Um levantamento da FGV em parceria com o jornal Folha de S. Paulo mostrou que, na Vivo, 33% dos cargos de média liderança são ocupados por colaboradores pretos, pardos e indígenas, e 35% por mulheres. Outro dado relevante é a inclusão de pessoas trans: entre 2022 e 2023, o número de profissionais trans cresceu 54%, chegando a 108 colaboradores. Em 2023, 2,7 mil vagas foram abertas para talentos diversos, incluindo pessoas LGBTQIAPN+, PCD e com mais de 50 anos.
“Quando cheguei na área, eram 7% de mulheres na equipe. Hoje já estamos em 35%. Ainda sentimos a síndrome da impostora, mas é nosso dever engajar mais mulheres nas posições de liderança. A Vivo oferece espaço seguro para isso: aqui, a gente pode estar no lugar que quiser”, relata Adriana Lika, diretora de inteligência artificial da Vivo.
A força das histórias pessoais
Os avanços se refletem diretamente no cotidiano dos colaboradores. Rogério Cristiano do Nascimento, analista de dados, lembra que, em experiências anteriores, precisou esconder sua sexualidade. “Durante toda a minha trajetória anterior, eu separava minha vida pessoal da profissional. Não falava abertamente sobre minha sexualidade, porque acreditava que o mundo corporativo não aceitava. Já vi lideranças LGBTQIAPN+ sendo diminuídas em reuniões simplesmente por serem pessoas gays. Então, quando entrei na Vivo, foi como um choque positivo: eu realmente poderia ser quem eu sou. A partir daí, comecei a me desenvolver profissionalmente, recebendo promoções e conquistando espaço. Ser quem somos reflete diretamente no nosso trabalho. Um ambiente seguro é essencial para o crescimento”, reflete Rogério.

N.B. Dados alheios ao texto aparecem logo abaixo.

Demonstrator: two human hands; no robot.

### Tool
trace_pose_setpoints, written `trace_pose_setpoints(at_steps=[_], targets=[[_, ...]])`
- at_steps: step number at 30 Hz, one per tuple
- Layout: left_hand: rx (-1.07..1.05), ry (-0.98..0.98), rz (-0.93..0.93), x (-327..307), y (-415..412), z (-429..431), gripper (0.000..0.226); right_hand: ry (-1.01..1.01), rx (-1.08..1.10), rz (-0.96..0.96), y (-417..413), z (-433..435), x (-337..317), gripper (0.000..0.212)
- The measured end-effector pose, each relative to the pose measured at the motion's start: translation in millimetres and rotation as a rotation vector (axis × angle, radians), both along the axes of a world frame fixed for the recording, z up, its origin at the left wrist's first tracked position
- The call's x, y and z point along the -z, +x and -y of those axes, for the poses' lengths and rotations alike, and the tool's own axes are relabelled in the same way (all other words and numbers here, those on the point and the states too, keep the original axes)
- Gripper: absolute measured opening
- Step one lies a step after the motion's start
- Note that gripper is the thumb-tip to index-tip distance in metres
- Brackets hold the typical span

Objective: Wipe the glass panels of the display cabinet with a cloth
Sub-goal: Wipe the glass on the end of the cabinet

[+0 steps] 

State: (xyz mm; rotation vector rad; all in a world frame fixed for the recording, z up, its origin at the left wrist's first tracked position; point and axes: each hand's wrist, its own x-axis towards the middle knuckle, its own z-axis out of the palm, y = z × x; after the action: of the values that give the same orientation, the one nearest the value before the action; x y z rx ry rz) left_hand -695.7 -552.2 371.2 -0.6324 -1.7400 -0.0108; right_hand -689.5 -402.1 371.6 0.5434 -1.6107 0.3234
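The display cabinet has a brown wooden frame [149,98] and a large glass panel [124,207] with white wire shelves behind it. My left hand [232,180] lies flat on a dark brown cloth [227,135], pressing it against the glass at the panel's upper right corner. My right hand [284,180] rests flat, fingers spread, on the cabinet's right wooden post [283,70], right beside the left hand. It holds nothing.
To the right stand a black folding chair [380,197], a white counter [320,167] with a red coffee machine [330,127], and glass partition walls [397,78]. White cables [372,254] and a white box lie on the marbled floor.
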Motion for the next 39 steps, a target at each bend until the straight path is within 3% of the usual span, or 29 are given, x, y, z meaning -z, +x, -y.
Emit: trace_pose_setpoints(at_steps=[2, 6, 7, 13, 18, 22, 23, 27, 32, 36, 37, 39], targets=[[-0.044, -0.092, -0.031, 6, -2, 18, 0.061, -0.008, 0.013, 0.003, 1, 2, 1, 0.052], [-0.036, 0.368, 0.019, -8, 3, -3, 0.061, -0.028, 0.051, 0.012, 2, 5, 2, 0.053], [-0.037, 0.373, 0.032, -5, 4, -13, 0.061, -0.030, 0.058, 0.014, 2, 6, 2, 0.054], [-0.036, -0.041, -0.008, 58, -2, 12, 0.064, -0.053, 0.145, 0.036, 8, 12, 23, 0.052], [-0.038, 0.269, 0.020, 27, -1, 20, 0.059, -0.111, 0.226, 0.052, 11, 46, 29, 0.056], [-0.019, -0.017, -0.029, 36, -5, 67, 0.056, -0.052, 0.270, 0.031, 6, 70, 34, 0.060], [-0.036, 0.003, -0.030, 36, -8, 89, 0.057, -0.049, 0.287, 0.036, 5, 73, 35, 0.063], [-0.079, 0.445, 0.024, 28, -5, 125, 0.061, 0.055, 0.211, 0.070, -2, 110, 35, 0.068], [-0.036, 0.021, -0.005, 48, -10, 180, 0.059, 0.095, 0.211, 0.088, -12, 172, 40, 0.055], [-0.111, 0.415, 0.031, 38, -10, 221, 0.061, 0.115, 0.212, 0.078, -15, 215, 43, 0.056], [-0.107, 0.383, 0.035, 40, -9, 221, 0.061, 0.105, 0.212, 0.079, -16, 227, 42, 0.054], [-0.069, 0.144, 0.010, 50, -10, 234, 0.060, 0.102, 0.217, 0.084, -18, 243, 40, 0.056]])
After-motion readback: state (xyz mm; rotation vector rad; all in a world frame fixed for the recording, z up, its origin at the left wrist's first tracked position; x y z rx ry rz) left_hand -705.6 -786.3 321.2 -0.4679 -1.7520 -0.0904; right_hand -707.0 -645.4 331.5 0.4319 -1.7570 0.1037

A desenvolvedora Roberta Alves de Oliveira, pessoa negra e não-binária, reforça como o acolhimento e os grupos de apoio foram cruciais para tornar sua jornada profissional mais agradável e assertiva. “Na tecnologia, encontrei oportunidade de me conhecer melhor, de interagir com outros grupos dentro da empresa e de me desenvolver ainda mais no ambiente de trabalho. Entrei em um time que me apoia muito e me ajuda a superar minhas dúvidas e dificuldades no dia a dia”, afirma Roberta.

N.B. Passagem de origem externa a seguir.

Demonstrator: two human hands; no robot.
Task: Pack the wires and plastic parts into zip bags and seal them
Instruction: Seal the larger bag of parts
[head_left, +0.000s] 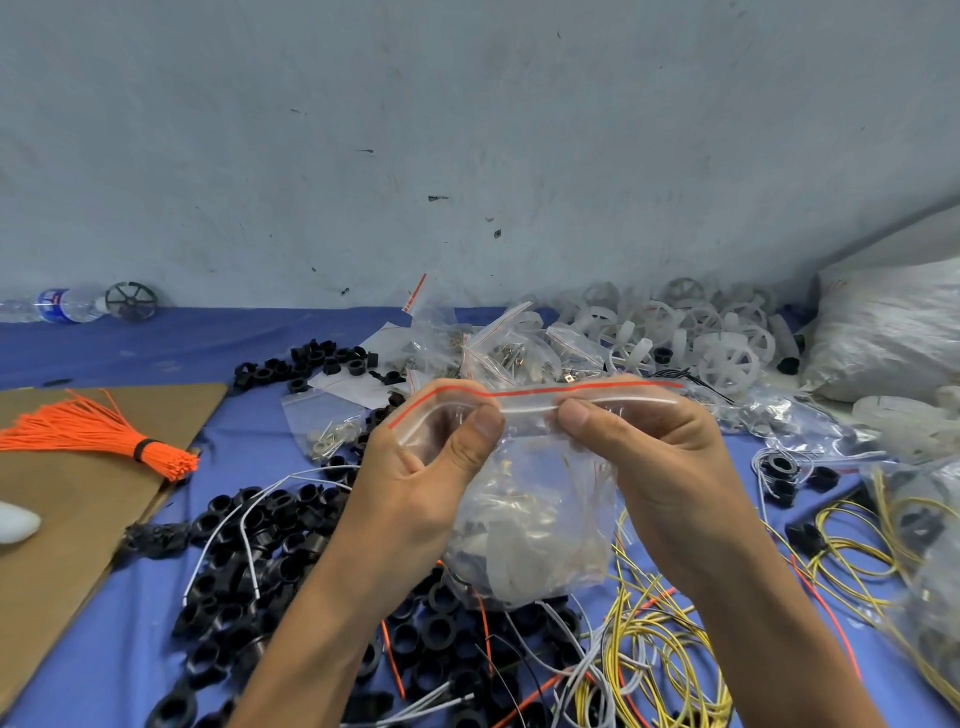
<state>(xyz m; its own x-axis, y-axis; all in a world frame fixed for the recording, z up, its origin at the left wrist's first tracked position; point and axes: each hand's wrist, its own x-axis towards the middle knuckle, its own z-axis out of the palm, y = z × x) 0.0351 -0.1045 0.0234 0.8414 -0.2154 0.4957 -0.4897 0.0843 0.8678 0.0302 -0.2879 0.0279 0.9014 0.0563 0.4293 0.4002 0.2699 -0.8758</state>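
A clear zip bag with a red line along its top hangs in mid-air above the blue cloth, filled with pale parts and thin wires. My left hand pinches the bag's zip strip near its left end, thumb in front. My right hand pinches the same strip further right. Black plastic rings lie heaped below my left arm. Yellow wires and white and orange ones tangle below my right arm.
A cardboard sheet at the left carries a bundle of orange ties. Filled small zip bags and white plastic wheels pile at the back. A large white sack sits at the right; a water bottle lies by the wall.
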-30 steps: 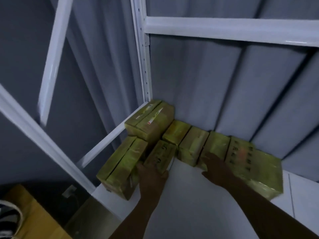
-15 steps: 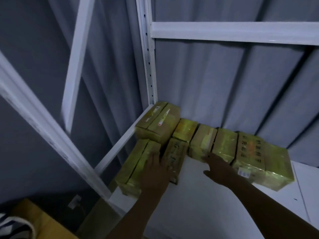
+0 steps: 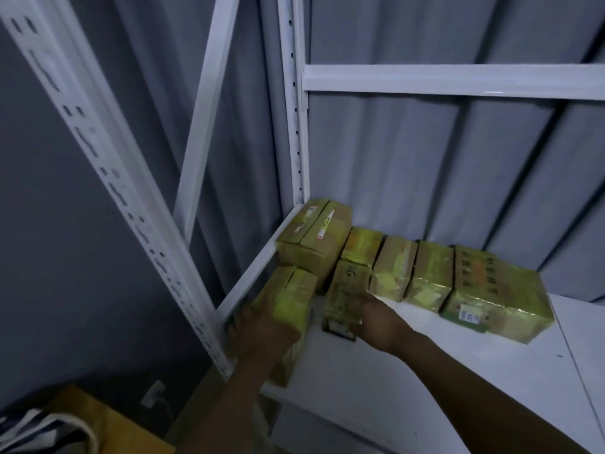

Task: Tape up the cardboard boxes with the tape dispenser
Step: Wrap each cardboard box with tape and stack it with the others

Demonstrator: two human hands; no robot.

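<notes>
Yellow-taped cardboard boxes crowd the back left corner of a white metal shelf point(image 3: 425, 371) at mid-frame. The left hand point(image 3: 262, 329) reaches in from the lower centre and grips the near end of the front-left box point(image 3: 294, 293), which overhangs the shelf's left edge. Just right of it, the right hand point(image 3: 376, 319) lies against the narrow box point(image 3: 343, 290); blur hides whether its fingers curl round it. Behind them sit the corner box point(image 3: 314, 237) and a row ending in the large box point(image 3: 497, 290) at right. Grey corrugated wall point(image 3: 425, 158) stands behind, and a perforated white post point(image 3: 114, 191) slants across the left. The large box carries dark and orange print and a white label point(image 3: 468, 314), both unreadable.
</notes>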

O acolhimento também estimula Roberta a sonhar com cargos de gestão. “Quero chegar a posições de liderança, talvez até à diretoria. Seria muito importante representar mulheres negras dentro da área de tecnologia. Ainda sinto falta de representatividade de pessoas não-binárias ou PCD em cargos de liderança, mas sigo determinada a buscar esse espaço”, revela.

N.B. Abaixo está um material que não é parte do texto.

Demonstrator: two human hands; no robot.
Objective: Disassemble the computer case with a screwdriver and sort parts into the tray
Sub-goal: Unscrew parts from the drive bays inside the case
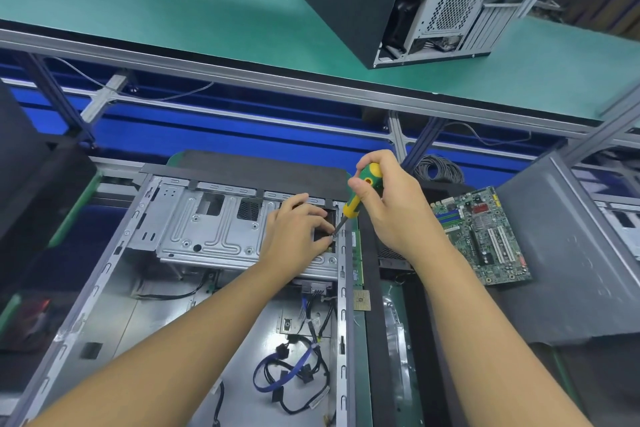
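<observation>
Since the right hand (391, 215) has its grip wrapped round the screwdriver (352, 207), shaft slanting down-left onto the drive cage (207, 229) in the computer case (104, 288), the left hand (298, 232) sits right at the tip. Maybe it's pinching a screw, can't tell.

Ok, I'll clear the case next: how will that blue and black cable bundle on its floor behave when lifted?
Probably floppy: the cable bundle lies in loose loops. Likely light, being thin wires with small connectors. It may snag, since strands run up toward the drive cage.
</observation>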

Para Rogério, fazer parte de redes de apoio foi essencial. “Logo na minha primeira participação num dos grupos, fui muito bem acolhido. Após falar no microfone, os líderes me procuraram para dar boas-vindas e oferecer suporte. Foi quando entendi que não estava sozinho. Percebi que não era o único a ter receios diante do preconceito no mercado de trabalho. É muito importante olhar ao redor e ver que existem pessoas compartilhando dessa jornada”, conclui.